Friday, March 19, 2010

Who you are

Back in October and November I discussed writing outside yourself – writing from the perspective of another gender or ethnic group; writing as a citizen of worlds you don't know. These are important skills, tools that should be in every writer's kit. But the fact remains that writers – at least all the writers I know – are human. We can never quite get away from being who we are. And part of being human is putting a part of yourself into everything you create.

My grandfather lived to be somewhere between ninety-four and ninety-six. (He was fairly sure he was eight when he arrived as an orphan on Ellis Island, but the medicos who kept him quarantined until they were sure he didn't have TB were more sure he was six.) My father, who will be eighty-seven in a month, gave up golf only last year. As I close in on sixty, I have the sense that at least a third of my life is still ahead of me. But there's no doubt I'm older than I was, and as I've aged my view of the world and of myself has gone through a distillation process. In many ways I am not the man I was at twenty-five, while in just as many ways I am that man honed and refined. All evidence indicates I'm going to remain inescapably me for the foreseeable future. Which means every word I write will be written by me and probably heavily influenced by me as well. No getting around it.

So who am I, this person I let affect my writing so? My faith is a big part of my identity – perhaps the biggest. I'm a Christian of the anti-fundamentalist anti-evangelical sort. (Quick recipe: Start with Kierkegaard, leaven with a large measure of Brother Lawrence, fold in some C. S. Lewis, and simmer in Sojourners for half a decade.) My family is also vital – I define myself as husband and father. I'm by personality a teacher and mentor. I love living in the south, though I am perpetually a stranger in a strange land I think of myself as a southern writer. I love language – both beautiful and punful – and find just about everything funny.

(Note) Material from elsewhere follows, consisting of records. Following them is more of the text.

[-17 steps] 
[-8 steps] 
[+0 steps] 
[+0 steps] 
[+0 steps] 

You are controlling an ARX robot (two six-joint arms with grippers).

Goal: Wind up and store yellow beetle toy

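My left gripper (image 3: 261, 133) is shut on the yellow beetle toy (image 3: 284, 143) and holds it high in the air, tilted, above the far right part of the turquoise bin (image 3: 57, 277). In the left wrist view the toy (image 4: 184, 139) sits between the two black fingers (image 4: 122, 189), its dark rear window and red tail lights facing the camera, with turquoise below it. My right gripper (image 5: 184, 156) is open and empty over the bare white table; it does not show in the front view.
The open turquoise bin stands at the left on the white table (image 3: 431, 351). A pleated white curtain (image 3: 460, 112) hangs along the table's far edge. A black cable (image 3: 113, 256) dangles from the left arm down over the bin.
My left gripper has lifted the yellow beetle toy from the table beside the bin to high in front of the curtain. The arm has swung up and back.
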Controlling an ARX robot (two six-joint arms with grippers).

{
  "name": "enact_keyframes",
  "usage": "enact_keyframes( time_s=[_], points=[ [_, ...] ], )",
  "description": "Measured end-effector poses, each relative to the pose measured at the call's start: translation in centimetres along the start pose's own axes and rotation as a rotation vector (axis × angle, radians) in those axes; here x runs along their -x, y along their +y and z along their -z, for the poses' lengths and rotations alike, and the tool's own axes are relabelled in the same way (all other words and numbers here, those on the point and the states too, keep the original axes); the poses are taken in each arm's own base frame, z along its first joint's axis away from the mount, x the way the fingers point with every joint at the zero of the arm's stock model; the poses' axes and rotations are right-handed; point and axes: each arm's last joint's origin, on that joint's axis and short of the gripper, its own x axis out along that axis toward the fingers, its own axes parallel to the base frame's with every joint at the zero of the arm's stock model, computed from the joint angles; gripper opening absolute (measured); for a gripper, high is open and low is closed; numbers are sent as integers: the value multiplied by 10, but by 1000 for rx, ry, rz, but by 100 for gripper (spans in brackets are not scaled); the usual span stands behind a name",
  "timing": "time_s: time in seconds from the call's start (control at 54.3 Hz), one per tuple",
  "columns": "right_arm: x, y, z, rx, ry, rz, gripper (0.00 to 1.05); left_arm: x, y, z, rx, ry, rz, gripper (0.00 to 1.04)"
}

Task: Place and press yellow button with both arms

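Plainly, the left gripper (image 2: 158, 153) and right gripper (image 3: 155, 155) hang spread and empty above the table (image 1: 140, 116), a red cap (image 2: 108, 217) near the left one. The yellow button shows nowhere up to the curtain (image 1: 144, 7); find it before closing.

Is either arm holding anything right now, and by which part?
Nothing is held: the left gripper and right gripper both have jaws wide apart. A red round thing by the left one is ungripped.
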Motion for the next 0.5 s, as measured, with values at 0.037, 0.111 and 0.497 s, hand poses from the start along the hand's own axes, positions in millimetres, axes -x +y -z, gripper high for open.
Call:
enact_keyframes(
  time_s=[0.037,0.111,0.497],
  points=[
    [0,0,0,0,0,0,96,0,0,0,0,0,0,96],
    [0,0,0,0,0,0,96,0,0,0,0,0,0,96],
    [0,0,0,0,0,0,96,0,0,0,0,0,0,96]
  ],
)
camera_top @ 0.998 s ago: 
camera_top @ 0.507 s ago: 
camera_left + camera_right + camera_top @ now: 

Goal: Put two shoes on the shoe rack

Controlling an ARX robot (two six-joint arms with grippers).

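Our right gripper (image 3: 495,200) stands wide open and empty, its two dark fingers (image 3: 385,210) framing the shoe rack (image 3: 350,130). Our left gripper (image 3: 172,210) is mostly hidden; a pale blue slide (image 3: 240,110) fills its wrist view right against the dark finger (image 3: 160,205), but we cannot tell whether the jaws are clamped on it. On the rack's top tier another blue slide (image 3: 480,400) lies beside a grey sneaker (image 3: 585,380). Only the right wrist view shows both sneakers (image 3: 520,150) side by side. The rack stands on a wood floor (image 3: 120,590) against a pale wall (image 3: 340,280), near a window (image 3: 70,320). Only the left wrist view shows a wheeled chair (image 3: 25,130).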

Being who I am will always impact my writing; shape my voice as a writer. Being me will not, note the difference, limit what stories I tell, but it will dictate how I tell those stories. On one occasion, spanning nearly three years of pitching, my voice prevented me from writing for Warhammer 40,000, a gaming universe I very much wanted to break into. The universe of WH40k is one of unrelenting war as humanity fights a futile battle against Chaos. (No, that wasn't a spoiler. A fundamental fact of the IP is that evil eventually wins.) I don't do futile well. I could not not write a happy – or at least poignantly hopeful – ending. As one editor who really liked my work and wanted to fit me in put it: "You're too damn cheerful."

But that is only one market, and was the exception rather than the rule. For example: I am, have grown into being, a pacifist – war is a waste of lives – yet most of my published stories are military science fiction. How do I pull that off? I find angles of war I can approach. My first sale to BattleCorps was about a six-year-old girl whose belief in a cartoon action character gives her courage when war machines rage across her family's farm ("The Immortal Warrior at the Battle of Vorhaven," recently anthologized in The Corps). "Commitment" concerned the balance between marriage and duty; "A Line in the Dust" examined the tipping point between duty and justice; the list goes on. Even tales that look like straight stand-up-and-shoot stories are about values and personal growth. Honor, difficult choices, consequences of actions, love, all of these are a part of the experience of war.

So when your story requires an element you think you do not understand – something outside your experience and alien to you – do not shy away from it. Do not weaken your story by leaving out something the proper telling calls for. But more importantly, do not cheat the readers by employing cliché or set pieces; they deserve your best. Take the time to study, to look and to think about what you're looking at. Sooner or later you will find a thread or stepping stone – something within the strange that speaks to you; and ingress that will lead you into the center of the story and let you make it uniquely your own.

Never think that who you are is a limitation on your storytelling. It is your most valuable asset.

2 comments:

Jewel Amethyst said...

Great post as usual Kevin. I can always count on learning a thing or two from your posts.

Captain Black said...

I couldn't agree more, KeVin. I've overheard many writers talking about dropping aspects of their stories, just because the felt they had too little experience of the subject. That filled me with disappointment. Some people take "write what you know" far too literally.